→ PROBLEM REQUIREMENTS: Could you reproduce, from the records below, everything from the line with "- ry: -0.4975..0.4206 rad" down to the line with "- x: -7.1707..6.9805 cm", keeping both of those lines and changing nothing?

→ DATA RECORDS:

....

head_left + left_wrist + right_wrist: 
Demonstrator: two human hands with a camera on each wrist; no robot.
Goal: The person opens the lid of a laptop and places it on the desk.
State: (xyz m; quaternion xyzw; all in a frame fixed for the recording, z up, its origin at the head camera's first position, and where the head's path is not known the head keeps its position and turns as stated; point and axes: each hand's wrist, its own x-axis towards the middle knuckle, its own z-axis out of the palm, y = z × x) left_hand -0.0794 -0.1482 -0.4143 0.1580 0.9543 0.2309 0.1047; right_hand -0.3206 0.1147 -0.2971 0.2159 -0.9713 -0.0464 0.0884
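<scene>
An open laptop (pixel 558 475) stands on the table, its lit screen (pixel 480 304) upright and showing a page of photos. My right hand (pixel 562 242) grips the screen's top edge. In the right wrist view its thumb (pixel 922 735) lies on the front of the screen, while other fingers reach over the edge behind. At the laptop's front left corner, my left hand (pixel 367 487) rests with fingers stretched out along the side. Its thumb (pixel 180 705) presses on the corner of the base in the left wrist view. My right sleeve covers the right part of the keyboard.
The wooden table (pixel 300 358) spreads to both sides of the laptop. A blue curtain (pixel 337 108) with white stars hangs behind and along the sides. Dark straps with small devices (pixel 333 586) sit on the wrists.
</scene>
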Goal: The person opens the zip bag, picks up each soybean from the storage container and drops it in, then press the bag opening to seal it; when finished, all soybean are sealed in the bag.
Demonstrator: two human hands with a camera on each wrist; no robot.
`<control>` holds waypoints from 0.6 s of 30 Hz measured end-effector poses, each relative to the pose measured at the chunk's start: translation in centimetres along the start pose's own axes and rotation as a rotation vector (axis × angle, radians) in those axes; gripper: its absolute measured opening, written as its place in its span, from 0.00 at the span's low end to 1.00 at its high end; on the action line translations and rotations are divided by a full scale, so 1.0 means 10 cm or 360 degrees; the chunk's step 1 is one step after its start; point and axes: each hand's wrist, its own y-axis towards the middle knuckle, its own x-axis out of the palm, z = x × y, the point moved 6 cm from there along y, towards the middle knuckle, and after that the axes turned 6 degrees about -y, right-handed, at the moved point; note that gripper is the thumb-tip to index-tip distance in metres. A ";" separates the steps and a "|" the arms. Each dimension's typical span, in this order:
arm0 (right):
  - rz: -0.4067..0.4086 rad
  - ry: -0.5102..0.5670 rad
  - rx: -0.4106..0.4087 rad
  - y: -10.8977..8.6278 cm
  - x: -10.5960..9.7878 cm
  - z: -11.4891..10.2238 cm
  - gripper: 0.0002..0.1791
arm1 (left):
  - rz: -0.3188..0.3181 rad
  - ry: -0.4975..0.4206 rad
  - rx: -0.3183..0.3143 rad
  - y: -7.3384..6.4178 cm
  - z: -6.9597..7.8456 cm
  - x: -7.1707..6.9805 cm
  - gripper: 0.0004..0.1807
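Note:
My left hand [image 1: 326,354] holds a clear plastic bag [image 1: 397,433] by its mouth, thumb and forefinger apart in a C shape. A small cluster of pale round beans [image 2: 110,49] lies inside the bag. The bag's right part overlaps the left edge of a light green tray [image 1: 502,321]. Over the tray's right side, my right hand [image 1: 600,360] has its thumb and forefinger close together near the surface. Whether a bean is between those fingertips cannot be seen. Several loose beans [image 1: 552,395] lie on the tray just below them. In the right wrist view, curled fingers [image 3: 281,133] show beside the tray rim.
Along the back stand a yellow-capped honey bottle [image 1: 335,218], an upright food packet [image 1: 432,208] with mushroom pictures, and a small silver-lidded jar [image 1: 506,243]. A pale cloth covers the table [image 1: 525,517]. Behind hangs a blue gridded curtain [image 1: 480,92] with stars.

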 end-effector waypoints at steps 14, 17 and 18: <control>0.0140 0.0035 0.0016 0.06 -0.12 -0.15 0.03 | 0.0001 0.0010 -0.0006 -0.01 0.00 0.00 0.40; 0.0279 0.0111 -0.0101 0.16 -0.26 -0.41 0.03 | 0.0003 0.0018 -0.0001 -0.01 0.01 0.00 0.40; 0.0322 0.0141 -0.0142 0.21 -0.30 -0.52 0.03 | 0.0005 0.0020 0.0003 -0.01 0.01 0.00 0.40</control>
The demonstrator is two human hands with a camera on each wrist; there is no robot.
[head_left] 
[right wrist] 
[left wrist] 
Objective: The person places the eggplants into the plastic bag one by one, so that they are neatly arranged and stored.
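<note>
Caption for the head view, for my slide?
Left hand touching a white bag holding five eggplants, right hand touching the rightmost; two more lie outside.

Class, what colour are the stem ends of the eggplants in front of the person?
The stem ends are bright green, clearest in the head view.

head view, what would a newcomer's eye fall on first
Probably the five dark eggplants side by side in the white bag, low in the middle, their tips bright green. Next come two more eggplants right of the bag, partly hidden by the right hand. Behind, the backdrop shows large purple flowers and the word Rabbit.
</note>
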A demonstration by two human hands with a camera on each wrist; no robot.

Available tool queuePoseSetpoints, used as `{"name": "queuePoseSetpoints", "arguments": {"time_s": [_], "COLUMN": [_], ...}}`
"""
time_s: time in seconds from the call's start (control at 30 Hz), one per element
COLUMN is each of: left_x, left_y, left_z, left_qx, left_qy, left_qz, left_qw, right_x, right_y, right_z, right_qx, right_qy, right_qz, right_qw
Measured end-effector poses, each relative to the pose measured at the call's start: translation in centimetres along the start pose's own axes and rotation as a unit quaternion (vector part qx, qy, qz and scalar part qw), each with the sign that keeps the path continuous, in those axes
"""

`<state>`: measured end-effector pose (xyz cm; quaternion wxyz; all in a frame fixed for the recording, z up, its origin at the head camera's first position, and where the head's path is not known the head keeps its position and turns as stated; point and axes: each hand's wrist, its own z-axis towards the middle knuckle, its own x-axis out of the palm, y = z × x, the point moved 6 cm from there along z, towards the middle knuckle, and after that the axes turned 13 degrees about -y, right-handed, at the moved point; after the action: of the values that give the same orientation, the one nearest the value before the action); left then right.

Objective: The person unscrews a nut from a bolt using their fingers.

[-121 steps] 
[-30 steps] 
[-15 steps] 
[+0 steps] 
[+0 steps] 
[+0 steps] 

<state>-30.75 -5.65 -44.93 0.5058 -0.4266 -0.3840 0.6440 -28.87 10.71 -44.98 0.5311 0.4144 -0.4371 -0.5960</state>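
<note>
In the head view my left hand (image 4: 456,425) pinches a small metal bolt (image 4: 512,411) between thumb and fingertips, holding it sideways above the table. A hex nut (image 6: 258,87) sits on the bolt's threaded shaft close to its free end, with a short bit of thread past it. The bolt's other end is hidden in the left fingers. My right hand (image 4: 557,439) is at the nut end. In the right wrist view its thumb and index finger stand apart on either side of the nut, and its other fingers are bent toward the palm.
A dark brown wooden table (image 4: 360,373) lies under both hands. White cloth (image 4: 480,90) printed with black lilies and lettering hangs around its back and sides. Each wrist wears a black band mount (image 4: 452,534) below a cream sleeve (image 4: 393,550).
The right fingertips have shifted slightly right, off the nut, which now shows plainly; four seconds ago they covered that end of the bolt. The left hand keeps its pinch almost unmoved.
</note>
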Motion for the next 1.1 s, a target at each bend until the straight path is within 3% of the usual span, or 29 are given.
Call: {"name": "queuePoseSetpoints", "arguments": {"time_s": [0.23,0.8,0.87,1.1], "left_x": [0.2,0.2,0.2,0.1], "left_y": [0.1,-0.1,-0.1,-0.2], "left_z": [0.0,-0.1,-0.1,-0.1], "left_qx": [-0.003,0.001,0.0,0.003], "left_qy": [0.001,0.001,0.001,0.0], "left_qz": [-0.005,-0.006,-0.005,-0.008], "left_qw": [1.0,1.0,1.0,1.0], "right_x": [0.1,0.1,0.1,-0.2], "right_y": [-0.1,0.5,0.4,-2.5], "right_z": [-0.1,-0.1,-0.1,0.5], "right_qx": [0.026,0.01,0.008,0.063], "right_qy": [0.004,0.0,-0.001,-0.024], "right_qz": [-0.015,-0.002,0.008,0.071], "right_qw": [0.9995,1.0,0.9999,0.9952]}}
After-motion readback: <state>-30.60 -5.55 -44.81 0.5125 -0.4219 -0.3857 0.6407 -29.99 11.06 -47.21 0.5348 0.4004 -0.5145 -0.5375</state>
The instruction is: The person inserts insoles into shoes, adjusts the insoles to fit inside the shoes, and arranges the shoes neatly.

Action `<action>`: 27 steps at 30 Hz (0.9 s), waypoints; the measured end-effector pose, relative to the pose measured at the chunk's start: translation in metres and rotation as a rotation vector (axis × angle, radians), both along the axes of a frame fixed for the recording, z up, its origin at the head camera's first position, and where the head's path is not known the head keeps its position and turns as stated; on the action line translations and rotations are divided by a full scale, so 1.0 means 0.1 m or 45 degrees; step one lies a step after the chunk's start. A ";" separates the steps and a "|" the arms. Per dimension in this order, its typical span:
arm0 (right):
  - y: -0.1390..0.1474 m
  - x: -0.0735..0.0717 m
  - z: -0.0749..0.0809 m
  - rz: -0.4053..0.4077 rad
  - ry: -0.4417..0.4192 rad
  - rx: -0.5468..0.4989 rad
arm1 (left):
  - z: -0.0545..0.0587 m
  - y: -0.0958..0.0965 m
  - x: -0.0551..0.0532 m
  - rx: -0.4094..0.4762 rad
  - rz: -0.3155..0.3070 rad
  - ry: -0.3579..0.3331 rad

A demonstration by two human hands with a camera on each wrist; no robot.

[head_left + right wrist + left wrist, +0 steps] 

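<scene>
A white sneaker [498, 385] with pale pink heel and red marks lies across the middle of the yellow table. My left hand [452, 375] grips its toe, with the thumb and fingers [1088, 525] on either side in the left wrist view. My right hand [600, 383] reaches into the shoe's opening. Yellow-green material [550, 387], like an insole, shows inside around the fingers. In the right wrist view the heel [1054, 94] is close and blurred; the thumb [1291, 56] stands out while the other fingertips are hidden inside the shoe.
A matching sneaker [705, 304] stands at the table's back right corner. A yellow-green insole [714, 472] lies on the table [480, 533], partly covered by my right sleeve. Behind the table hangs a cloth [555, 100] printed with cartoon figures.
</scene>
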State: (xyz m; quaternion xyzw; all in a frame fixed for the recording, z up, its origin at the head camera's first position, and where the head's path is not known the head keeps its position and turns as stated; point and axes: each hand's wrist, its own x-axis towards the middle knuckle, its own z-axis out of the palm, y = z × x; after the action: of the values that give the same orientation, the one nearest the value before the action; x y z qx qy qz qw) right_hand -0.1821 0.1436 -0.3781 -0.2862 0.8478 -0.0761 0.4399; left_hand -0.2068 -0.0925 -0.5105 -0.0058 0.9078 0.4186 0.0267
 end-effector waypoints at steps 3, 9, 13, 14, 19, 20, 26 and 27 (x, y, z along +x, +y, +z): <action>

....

→ RESULT:
  - ry: -0.4975..0.4206 rad
  - rx: -0.3183..0.3143 rad
  - y: -7.3384..6.4178 cm
  - z: -6.9597..7.8456 cm
  - x: -7.1707..6.9805 cm

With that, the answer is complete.